As mulheres hoje precisam de uma estrutura de segurança maior, para que elas possam ter a segurança de denunciar os agressores?

“Eu entendo que falta o comprometimento, falta o poder publico de fato entender que essa violência que acontece dentro do quadradinho de casa, ela atinge toda a sociedade. Como defensora pública, eu frequento presídios, cadeias, já frequentei no interior do estado quando fui defensora lá. Sem querer justificar crime de ninguém, mas a maioria das pessoas que comentem delitos hoje contra a sociedade, viram violência doméstica na infância, conviveram com a violência doméstica e muitas vezes foram vitimas da violência que eu acho pior, que é a violência sexual. Hoje essas pessoas desaguam na sociedade, todos os traumas em que elas viveram. Então sim, falta para o poder público, que não é mimimi, que é realidade, que nós precisamos tratar essas pessoas. Porque o código de trânsito por exemplo, é tão divulgado? Uma criança hoje conhece mais o código de trânsito do que a lei Maria da Penha. Então precisamos sim conscientizar a sociedade, de quebrar paradigmas, de tirar toda essa violência que atinge as mulheres dentro e fora de casa. A delegacia 24 horas, é uma promessa sim, é uma luta do movimento feminista aqui de Mato Grosso, precisamos sim, porque a primeira porta de entrada, pois essas violências acontecem nos finais de semana, acontece foras de horário de atendimento, que é até as 19h que atende, precisamos de um efetivo nessa delegacia, precisamos que lá tenha pessoas capacitadas do inicio ao fim e essa capacitação seja permanente, eu conheço os delegados que atuam e sei que não é culpa deles essa falta de efetivo, pois são pessoas comprometidas. Então precisamos sim dessa responsabilidade e de que realmente entendam que a violência contra a mulher dentro de casa, sai de casa e agride a toda sociedade”. Pontuou a defensora

Qual o canal de atendimento da defensoria hoje, onde quem precisa buscar ajuda pode contactar?

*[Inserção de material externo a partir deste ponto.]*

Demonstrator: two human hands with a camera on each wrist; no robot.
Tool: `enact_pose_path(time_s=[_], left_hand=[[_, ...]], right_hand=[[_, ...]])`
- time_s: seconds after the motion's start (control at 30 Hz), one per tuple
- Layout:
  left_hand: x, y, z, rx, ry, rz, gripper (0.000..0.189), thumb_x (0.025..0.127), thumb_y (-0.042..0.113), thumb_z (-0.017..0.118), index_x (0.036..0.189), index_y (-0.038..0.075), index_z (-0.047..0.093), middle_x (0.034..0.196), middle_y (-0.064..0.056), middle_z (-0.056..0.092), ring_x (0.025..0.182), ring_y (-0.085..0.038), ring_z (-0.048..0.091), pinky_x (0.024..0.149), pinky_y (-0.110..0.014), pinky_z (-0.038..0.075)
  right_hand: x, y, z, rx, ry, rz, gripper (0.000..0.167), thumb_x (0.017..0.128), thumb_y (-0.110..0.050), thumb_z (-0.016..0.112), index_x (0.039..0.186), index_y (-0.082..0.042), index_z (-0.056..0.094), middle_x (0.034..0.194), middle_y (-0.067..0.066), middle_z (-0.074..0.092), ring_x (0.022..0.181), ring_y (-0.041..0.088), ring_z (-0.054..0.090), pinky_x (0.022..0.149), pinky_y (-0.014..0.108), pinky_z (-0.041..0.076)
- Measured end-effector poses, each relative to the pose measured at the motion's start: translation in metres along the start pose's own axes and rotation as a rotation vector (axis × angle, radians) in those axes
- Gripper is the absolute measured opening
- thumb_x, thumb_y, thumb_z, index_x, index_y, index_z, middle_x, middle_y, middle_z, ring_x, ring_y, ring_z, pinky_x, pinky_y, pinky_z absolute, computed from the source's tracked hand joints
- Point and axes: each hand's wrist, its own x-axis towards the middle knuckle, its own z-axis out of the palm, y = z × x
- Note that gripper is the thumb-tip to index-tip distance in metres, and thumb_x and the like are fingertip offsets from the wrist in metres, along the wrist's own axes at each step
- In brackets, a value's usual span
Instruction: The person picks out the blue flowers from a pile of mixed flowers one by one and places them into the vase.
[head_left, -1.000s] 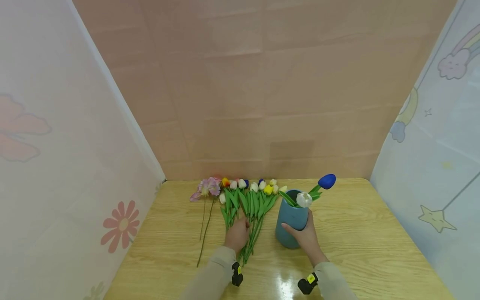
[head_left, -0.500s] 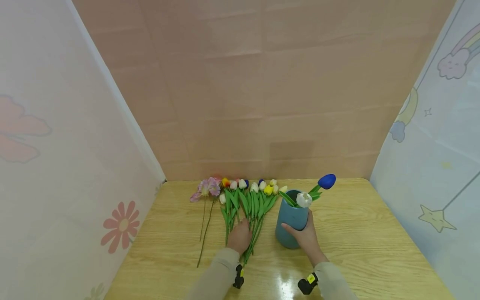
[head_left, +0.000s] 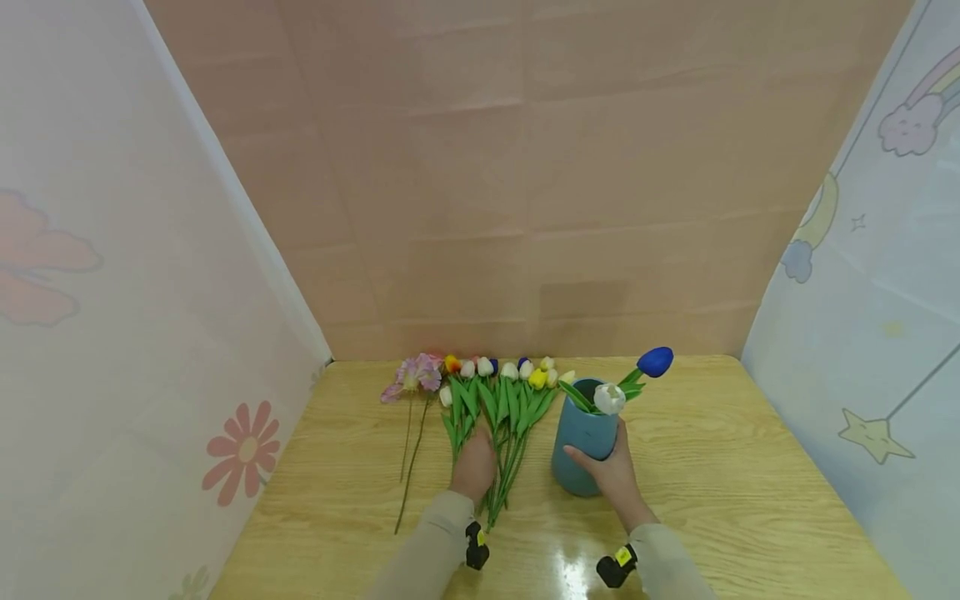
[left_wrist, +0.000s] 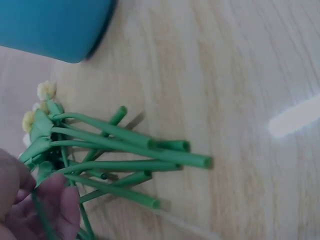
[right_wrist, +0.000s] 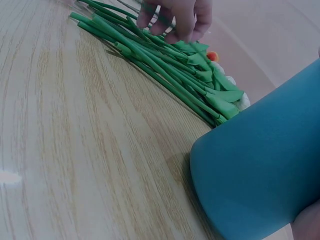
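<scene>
My left hand [head_left: 474, 467] is over the stems of a spread bunch of tulips [head_left: 517, 408] lying on the table. In the left wrist view a green tulip stem [left_wrist: 43, 216] runs between its thumb and curled fingers; the flower head of that stem is out of sight there. My right hand [head_left: 615, 473] grips the blue vase [head_left: 581, 442] round its side, thumb at the front. A white tulip [head_left: 609, 398] and a blue tulip [head_left: 655, 362] stand in the vase, both leaning right.
Pink-purple flowers [head_left: 417, 374] with long thin stems lie left of the tulips. The wooden table [head_left: 720, 467] ends at a brown backdrop [head_left: 480, 208], with printed white curtains [head_left: 150, 292] on both sides. Loose stem ends [left_wrist: 200, 161] point toward the near edge.
My left hand shifted slightly right and nearer over the stems, then back left and farther in. The right hand and vase stay in place.
</scene>
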Motion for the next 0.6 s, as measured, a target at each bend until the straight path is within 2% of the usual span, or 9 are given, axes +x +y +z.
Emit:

“Temos um numero de celular hoje a disposição das mulheres, que é o 65 9 8463-6782, e esse número atende as mulheres o dia inteiro, é uma forma de atendimento. Porque antes atendíamos de forma presencial, mas agora está sendo dessa forma, para facilitar o acesso. E a defensoria hoje é uma das instituições que mais tem contato com a população, então se nós abríssemos o atendimento, poderíamos infectar muitas pessoas, trazer uma aglomeração que seria evidente. E também comentar que o núcleo da defensoria de defesa da mulher, não atende só a violência doméstica familiar, mas qualquer violência, preconceito e discriminação que as mulheres sofram dentro ou fora de casa, poderá entrar em contato conosco. Porque esse núcleo foi muito bem aceito pela sociedade, e que de fato atende a todo preconceito, violência e discriminação, que as mulheres venham a sofrer. Finalizou a coordenadora do núcleo de defesa da mulher, Rosana Leite.